**WORK REQUIRED:** Please copy out each line of the listing that contains the word "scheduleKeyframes".

**DATA SEGMENT:**
------------

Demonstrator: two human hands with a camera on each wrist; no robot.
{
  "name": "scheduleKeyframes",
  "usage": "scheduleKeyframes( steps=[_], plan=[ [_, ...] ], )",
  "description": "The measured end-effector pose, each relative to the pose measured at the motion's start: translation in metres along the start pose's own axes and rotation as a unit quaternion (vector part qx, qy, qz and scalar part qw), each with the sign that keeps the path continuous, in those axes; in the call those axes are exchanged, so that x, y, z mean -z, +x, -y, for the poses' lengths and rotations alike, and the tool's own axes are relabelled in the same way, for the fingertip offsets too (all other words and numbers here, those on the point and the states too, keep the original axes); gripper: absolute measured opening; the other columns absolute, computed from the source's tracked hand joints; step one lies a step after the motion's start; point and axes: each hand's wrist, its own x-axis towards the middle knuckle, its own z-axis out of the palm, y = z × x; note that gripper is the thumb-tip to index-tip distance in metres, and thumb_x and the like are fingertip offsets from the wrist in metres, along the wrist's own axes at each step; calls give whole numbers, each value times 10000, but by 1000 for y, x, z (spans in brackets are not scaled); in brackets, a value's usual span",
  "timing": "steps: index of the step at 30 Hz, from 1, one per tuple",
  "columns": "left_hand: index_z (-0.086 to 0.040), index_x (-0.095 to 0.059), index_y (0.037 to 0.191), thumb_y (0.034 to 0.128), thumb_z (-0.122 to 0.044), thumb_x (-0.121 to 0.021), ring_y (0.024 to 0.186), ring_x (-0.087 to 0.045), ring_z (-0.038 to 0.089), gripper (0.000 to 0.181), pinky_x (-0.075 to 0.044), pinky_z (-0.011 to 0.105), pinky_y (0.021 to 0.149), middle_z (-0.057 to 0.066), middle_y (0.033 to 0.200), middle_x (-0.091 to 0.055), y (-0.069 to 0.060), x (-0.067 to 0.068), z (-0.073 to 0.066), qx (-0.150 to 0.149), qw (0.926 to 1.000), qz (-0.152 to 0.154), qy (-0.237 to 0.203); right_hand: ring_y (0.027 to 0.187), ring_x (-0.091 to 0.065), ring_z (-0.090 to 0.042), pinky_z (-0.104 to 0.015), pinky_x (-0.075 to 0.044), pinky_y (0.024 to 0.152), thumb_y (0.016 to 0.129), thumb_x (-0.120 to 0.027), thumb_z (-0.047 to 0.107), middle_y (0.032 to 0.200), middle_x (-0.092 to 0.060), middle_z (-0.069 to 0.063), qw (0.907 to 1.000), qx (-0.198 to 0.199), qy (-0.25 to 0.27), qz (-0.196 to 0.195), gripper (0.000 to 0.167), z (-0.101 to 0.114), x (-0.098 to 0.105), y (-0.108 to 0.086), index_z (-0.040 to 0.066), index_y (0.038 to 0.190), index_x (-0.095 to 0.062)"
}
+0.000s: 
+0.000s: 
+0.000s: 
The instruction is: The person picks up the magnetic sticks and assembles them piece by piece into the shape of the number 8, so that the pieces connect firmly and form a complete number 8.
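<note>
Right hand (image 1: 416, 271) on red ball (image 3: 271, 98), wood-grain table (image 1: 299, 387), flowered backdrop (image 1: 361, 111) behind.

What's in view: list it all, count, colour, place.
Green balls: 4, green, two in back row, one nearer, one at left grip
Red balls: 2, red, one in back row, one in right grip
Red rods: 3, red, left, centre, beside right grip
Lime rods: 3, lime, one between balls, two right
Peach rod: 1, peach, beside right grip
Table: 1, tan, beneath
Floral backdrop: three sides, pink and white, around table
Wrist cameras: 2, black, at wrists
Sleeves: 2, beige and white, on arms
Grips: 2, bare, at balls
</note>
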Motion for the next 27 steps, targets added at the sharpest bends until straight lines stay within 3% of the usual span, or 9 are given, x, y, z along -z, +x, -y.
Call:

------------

**PROBLEM SOLUTION:**
  "name": "scheduleKeyframes",
  "usage": "scheduleKeyframes( steps=[_], plan=[ [_, ...] ], )",

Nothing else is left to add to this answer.